Benden hiç bir şey kaçmaz. Hep ortalarda dolaşır, kim ne yapmış, en son neler olmuş, diye araştırırım. Bombayı buldum mu da patlatmakta üstüme yoktur yani!
Geçenlerde bir yerlerde geziniyordum. Baktım, bir kaç kişi hararetli hararetli konuşuyor. Hafiften yanlarına yanaşıp kulaklarımı diktim. Arada Erdoğan, Ayasofya, Putin sözlerini duyunca merakım iyice arttı. Radarlarım tam açıldı.Öyle şeyler duydum ki vallahi küçük dilimi yutuyordum, dostlar.

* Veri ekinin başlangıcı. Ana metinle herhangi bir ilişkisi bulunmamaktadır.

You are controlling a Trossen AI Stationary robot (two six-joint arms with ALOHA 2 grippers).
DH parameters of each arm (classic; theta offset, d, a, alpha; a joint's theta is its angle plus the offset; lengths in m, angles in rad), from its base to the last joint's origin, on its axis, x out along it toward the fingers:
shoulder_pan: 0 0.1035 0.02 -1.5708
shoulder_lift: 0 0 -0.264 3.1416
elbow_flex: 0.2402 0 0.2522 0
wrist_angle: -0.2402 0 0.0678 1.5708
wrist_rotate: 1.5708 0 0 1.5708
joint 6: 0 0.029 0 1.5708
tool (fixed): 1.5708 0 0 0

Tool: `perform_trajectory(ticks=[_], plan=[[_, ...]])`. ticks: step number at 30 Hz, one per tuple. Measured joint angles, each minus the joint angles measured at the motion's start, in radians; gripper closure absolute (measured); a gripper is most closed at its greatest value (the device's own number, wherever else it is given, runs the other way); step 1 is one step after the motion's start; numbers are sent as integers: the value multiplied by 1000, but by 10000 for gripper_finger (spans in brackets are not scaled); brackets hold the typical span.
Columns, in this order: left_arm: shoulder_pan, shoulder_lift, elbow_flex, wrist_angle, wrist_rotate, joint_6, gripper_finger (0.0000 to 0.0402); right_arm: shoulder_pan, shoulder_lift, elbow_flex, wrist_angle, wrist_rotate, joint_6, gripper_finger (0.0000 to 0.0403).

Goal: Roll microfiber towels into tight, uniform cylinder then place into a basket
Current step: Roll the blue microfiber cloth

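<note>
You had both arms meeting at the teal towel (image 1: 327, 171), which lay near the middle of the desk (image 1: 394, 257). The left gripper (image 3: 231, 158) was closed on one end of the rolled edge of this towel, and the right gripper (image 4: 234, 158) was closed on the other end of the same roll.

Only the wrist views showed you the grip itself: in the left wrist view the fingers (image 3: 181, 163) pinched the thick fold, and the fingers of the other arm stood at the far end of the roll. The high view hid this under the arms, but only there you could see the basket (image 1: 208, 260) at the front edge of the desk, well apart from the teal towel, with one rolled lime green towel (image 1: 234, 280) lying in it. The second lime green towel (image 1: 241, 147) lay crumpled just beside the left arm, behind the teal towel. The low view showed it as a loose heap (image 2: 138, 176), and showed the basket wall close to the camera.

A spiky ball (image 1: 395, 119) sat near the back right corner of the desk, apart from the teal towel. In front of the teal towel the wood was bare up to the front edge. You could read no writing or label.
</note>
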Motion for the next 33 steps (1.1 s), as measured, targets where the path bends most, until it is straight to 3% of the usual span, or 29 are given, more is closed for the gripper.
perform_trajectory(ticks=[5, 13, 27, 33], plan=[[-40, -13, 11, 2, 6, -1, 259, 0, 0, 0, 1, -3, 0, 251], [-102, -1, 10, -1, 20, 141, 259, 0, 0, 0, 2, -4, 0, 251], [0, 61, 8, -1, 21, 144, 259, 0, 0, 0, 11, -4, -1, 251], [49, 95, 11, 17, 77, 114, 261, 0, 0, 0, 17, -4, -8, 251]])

Radarlarımın çekim alanına girenlerin konuştuklarını size de anlatsam değil küçük, büyük dilinizi yutarsınız. Ama anlatılanlar doğru mu yoksa yanlış mı onu bilmem. Sadece işittiklerim bunlardı. Hadi, fazla merakta bırakmadan anlatayım:
Efendim, Cumhurbaşkanı Erdoğan Rusya Devlet Başkanı Vladimir Putin’le hemen her görüşmesinde Ayasofya’nın camiye dönüştürülmesi için nabız yoklar, ama Putin buna sıcak bakmayarak,”Siz önce öbür camilerinizi doldurun. Ayasofya’nın cami olmasının hiç sırası değil,”der, biraz da canı sıkılırmış. Ama Erdoğan bu ısrarından hiç vaz geçmez, her seferinde konuyu açtığında benzer cevaplar alırmış. Derken aralarındaki ilişkinin artık çok sıkı fıkı olduğu dönemde Cumhurbaşkanı Erdoğan Putin’le gene bir araya gelmiş. Görüşme konusu ise Ukrayna Kilisesi’nin Ocak, 2019’da Fener Rum Patrikhanesi’ne resmen bağlanması kararıymış.
Daha önce Rusya Patrikliği’ne bağlı olan Ukrayna Kilisesi’nin bağımsız bir karar alarak Fener Rum Patrikhanesi’ne bağlanma kararı Putin’i çok ama çok kızdırmışmış. Konuşma sırasında Putin Erdoğan’a,”Bu karara mutlaka bir misilleme yapmak lazım. Düşündüm de siz ne zamandır Ayasofya’yı cami yapmak istiyorsunuz. Bence tam zamanı. Bakalım Batı Hıristiyan dünyasının buna tepkisi ne olur?”demiş.
Söylenene göre Erdoğan önce bir düşünmüş. Sonra fikri pek cazip bulmuş. Nasılsa bu hamle için Putin’in desteğini aldığını düşünüyormuş. Sonrasını biliyorsunuz, sevgili dostlar. 24 Temmuz 2020’de DİB (Diyanet İşleri Başkanı) Ali Erbaş’ın belinde kılıç mihraba çıkıp hutbe okumasıyla Ayasofya’nın camiye dönüştürülmesi, Sünni Müslümanlar’ın ibadetine açılması ve de İstanbul’un ikinci kere fethedilmesi...
Demin de dediğim gibi, bu işittiklerim doğru mu yanlış mı, bilemem. Bir bilen olur da çıkıp doğrusunu söylerse bizler de merakta kalmaktan kurtuluruz. Malum, dedikodu gazetesi adamın merakını fena gıcıklar.